TABLE 2 Algorithm 1, as Applied to ApproxAP and/or ApproxNDCG Inputs: m training queries, their associated documents and relevance judgments; Number of iterations, T; Learning rate, η; Training: Initialize the parameter θ₀of the ranking function f (x; θ); For t = 1 to T do Set θ = θ_t−1; Shuffle the m training queries; For i = 1 to m do Feed i-th training query (after shuffle) to the learning system; Compute the gradient, Δθ, of for ApproxAP with respect to θ using Equation (30) for ApproxAP; or Compute the gradient, Δθ, of for ApproxNDCG with respect to θ using Equation (27) for ApproxNDCG; Update parameter θ = θ + η × Δθ; End for Set θ_t= θ; End for Output: Parameters of T ranking functions: {θ₁, θ₂, ... , θ_T}, (i.e., the “optimized ranking function”)

From the two examples described above (i.e., ApproxAP and ApproxNDCG), it can be seen that by using the optimization framework of the Ranking Optimizer, the corresponding surrogate objective function (i.e., the optimized tranking function) can be easily optimized using any of a number of existing optimization techniques, such as, for example, gradient methods. Consequently, measure specific optimization techniques are not needed.

2.4 Theoretical Analysis:

As is well known to those skilled in the art, relationships between surrogate objective functions and corresponding IR measures are not clear for conventional direct optimization methods. In contrast, the relation between the approximated surrogate functions within the optimization framework of the Ranking Optimizer and the IR measures described herein is clear and can be well investigated, as described below.

2.4.1 Position Function Approximation:

The approximation of positions is a basic component in the optimization framework of the Ranking Optimizer. In order to approximate an IR measure, the positions are first approximated. Further, in order to analyze the accuracy of the approximation of IR measures, the accuracy of approximation of positions is analyzed, as discussed below. However, note that if s_x,y=0 (i.e., document x and y have the same score), there will be no unique ranked list by sorting. This would bring uncertainty to corresponding IR measures. Therefore, for the sake of clarity and for purposes of explanation, the following discussion assumes that:

$\begin{matrix} δ = \min_{x, y \in X, x \neq y} \langle s_{x, y} \rangle > 0 & Equation (35) \end{matrix}$

The following theorem shows that the position approximation in Equation (23) can achieve very high accuracy.
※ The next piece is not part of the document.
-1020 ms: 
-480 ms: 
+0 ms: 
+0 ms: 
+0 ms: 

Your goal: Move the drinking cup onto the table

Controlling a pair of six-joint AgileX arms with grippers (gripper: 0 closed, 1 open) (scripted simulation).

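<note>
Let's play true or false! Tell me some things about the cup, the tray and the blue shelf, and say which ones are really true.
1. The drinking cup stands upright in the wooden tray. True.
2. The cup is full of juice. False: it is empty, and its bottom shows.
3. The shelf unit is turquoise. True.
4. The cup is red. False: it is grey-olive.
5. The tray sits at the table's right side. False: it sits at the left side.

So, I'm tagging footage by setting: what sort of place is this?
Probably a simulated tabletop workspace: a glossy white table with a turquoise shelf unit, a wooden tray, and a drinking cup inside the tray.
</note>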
- Theorem 3: Given a document collection X with n documents in it, for ∀α>0, Equation (23) can approximate the true position with the following accuracy:

$\begin{matrix} \langle \hat{π} (x) - π (x) \rangle < \frac{n - 1}{\exp (δ_{x} α) + 1} & Equation (36) \end{matrix}$

where δ_x=min_yεX,y≠x|s_x,y|.

Theorem 3 can be proven in view of the following, where:

$\begin{matrix} \langle \hat{π} (x) - π (x) \rangle = \sum_{y \in X, y \neq x} (\frac{\exp (- α s_{x, y})}{1 + \exp (- α s_{x, y})} - 1 {s_{x, y} < 0}) \leq \sum_{y \in X, y \neq x} \langle \frac{\exp (- α s_{x, y})}{1 + \exp (- α s_{x, y})} - 1 {s_{x, y} < 0} \rangle & Equation (37) \end{matrix}$

In particular, if it can be proven that for any document yεX,

$\begin{matrix} \langle \frac{\exp (- α s_{x, y})}{1 + \exp (–α s_{x, y})} - 1 {s_{x, y} < 0} \rangle < \frac{1}{\exp (δ_{x} α) + 1} & Equation (38) \end{matrix}$

Then, this gives:

$\begin{matrix} \langle \hat{π} (x) - π (x) \rangle < \sum_{y \in X, y \neq x} \frac{1}{\exp (δ_{x} α) + 1} = \frac{n - 1}{\exp (δ_{x} α) + 1} & Equation (39) \end{matrix}$

The inequality represented in Equation (38) is then proven as discussed below by first considering s_x,y>0 and s_x,y<0 separately.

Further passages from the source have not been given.